▶ INSTRUCTIONS TO FOLLOW
Only the lines that hold the word "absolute" are wanted from this listing.

▶ EXCERPTED DATA

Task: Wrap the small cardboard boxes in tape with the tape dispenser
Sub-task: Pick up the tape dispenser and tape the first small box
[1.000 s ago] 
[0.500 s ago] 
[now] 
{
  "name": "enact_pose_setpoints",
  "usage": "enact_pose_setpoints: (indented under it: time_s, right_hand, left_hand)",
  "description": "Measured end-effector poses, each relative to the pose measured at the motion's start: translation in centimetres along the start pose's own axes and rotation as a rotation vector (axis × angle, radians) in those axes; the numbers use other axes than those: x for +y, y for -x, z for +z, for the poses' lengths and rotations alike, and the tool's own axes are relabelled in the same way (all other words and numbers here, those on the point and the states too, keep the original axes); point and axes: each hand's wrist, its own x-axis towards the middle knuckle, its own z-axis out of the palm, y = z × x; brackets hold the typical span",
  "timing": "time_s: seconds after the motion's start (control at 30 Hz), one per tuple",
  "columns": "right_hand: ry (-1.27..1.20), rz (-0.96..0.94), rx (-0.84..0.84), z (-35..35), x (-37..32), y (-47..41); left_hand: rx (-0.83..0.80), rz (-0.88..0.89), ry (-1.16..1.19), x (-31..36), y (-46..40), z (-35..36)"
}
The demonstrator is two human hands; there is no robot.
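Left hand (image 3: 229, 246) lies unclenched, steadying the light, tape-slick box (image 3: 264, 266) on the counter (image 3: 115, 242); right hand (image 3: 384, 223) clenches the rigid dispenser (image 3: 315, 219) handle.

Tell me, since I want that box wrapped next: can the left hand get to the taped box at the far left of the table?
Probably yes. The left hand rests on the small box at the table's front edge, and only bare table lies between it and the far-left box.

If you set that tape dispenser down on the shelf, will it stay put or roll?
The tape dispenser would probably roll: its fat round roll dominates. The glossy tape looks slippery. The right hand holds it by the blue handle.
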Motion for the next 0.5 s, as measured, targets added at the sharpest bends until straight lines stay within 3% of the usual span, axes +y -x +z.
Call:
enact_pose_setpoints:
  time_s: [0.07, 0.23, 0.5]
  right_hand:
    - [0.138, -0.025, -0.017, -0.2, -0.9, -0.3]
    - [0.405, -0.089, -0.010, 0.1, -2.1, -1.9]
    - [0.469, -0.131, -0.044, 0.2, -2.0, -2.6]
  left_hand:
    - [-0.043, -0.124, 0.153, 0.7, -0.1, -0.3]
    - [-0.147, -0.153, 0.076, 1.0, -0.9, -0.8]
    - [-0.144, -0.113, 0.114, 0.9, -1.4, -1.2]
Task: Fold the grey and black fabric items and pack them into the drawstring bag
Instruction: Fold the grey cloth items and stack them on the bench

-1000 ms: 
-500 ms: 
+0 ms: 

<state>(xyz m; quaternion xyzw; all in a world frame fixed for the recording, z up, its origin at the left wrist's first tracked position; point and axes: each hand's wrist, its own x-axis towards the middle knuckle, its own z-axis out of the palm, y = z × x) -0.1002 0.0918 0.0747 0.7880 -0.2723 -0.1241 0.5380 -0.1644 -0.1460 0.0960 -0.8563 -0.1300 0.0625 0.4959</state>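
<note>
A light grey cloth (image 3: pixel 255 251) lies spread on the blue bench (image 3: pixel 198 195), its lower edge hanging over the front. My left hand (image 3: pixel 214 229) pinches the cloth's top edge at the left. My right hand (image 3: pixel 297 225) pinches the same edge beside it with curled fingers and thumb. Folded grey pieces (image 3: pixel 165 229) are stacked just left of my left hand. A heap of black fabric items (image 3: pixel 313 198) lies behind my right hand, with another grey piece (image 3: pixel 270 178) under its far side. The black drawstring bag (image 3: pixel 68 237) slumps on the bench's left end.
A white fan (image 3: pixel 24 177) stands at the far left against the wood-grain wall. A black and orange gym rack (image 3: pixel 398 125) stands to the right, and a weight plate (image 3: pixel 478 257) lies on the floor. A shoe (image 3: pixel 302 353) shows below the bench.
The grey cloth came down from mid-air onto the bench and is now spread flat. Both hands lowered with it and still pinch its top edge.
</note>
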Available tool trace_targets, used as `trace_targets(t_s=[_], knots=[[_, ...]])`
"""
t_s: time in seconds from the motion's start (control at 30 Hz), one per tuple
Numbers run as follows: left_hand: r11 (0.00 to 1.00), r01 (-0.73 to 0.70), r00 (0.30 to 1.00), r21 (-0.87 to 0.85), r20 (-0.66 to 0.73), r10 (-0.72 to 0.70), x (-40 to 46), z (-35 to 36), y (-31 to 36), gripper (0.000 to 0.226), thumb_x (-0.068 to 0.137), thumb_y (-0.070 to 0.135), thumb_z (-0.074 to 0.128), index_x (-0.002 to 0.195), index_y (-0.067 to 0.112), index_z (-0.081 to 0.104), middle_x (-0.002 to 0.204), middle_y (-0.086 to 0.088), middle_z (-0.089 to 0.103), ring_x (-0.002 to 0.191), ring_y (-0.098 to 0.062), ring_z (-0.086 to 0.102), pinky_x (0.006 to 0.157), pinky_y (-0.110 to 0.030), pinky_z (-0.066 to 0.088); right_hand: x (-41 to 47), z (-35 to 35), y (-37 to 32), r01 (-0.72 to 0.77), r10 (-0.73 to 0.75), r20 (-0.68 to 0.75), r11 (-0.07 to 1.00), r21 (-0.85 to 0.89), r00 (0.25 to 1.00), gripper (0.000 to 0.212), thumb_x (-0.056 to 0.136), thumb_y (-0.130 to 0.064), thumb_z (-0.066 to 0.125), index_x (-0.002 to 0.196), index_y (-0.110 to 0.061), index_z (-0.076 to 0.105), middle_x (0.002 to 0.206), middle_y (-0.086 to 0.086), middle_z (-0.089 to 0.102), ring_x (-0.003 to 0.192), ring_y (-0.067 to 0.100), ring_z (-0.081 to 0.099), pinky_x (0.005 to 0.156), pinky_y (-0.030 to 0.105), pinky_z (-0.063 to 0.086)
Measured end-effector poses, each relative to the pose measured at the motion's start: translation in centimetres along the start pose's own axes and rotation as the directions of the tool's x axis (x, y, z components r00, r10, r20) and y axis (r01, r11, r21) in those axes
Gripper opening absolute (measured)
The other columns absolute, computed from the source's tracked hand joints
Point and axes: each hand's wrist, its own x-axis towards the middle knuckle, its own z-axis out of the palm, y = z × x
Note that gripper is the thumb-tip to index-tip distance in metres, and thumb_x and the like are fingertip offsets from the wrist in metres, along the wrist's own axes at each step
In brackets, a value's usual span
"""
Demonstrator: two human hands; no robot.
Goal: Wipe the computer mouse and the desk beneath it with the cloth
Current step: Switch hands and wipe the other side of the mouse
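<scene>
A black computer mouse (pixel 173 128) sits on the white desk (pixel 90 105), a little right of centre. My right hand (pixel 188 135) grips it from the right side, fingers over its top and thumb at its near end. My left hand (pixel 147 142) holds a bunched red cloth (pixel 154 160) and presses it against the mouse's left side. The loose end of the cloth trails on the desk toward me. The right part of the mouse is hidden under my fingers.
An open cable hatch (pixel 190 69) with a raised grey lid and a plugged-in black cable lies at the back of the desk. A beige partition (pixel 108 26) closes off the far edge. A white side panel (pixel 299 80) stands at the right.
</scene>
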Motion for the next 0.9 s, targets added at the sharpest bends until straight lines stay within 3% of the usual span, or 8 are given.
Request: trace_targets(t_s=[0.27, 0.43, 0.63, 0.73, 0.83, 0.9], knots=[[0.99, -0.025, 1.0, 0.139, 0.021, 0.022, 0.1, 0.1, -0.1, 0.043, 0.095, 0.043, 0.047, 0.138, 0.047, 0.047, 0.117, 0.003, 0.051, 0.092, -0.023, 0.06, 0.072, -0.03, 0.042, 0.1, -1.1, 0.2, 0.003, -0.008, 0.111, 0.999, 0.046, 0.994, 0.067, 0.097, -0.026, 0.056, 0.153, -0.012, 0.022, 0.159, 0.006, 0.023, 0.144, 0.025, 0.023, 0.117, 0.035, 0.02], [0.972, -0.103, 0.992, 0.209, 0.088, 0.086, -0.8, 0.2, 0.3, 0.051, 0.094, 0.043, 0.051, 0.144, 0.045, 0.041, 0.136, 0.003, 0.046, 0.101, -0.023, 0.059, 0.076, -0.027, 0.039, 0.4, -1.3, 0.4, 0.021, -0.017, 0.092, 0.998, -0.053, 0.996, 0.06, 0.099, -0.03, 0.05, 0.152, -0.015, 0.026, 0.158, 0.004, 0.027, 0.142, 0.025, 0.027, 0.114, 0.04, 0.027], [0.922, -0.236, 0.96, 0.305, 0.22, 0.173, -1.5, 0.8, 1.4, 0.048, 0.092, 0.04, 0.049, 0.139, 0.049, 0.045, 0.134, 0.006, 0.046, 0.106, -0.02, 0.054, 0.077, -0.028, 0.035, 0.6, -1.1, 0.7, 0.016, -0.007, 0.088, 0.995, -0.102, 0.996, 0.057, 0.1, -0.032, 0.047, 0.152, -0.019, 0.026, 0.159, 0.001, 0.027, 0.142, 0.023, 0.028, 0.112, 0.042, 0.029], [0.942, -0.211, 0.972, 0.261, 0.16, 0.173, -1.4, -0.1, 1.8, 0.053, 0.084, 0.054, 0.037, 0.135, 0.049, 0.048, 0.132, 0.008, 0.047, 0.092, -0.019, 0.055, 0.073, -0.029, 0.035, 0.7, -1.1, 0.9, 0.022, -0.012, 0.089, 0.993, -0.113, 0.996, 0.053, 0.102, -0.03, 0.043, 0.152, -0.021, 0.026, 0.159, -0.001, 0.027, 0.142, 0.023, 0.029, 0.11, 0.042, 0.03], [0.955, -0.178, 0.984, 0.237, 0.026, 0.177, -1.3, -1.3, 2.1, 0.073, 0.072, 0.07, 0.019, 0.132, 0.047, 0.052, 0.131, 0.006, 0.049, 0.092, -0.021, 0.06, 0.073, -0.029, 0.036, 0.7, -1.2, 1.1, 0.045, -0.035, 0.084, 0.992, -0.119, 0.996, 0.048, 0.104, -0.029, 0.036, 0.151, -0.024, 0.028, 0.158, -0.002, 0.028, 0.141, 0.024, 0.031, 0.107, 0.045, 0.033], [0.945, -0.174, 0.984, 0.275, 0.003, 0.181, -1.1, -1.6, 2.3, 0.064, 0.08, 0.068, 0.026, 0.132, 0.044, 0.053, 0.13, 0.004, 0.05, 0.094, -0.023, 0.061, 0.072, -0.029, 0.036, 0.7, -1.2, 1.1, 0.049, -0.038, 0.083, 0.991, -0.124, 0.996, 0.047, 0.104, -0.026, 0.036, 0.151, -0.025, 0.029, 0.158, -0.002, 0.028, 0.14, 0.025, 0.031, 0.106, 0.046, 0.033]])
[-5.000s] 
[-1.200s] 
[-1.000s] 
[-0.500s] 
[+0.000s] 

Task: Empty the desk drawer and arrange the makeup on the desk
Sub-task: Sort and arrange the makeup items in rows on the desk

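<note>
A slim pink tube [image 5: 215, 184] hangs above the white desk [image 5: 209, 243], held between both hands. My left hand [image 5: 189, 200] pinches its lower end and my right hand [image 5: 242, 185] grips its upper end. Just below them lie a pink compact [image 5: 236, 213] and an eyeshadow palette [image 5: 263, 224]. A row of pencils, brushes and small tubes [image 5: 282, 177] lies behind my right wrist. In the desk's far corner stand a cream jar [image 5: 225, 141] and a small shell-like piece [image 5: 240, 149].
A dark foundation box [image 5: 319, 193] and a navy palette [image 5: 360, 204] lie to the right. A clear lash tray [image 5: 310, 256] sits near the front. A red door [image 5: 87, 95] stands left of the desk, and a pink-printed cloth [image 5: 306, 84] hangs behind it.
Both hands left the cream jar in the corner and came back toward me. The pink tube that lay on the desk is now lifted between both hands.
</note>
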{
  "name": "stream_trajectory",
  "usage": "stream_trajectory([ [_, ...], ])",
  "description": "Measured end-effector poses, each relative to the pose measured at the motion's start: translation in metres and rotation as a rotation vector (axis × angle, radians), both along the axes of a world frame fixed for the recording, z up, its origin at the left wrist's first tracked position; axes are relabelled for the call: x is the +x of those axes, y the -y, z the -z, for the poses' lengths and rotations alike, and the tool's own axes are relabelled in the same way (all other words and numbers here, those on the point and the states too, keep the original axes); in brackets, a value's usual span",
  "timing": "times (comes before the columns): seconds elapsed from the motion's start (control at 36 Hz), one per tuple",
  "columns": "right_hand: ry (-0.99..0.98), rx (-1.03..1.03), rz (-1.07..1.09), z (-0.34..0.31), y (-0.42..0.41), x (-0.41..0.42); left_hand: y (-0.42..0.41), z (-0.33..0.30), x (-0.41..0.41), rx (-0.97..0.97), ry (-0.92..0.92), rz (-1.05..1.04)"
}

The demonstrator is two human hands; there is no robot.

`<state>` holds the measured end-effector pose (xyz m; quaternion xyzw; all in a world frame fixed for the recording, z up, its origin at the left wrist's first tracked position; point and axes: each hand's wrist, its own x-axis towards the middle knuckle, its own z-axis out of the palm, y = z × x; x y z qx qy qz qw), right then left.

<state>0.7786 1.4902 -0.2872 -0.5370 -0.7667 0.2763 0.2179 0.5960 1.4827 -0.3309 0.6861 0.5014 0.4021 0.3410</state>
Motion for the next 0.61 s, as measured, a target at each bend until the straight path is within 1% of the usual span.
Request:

▶ SOLUTION TO THIS PROBLEM
Gripper opening absolute (measured)
The other columns absolute, computed from the source's tracked hand joints

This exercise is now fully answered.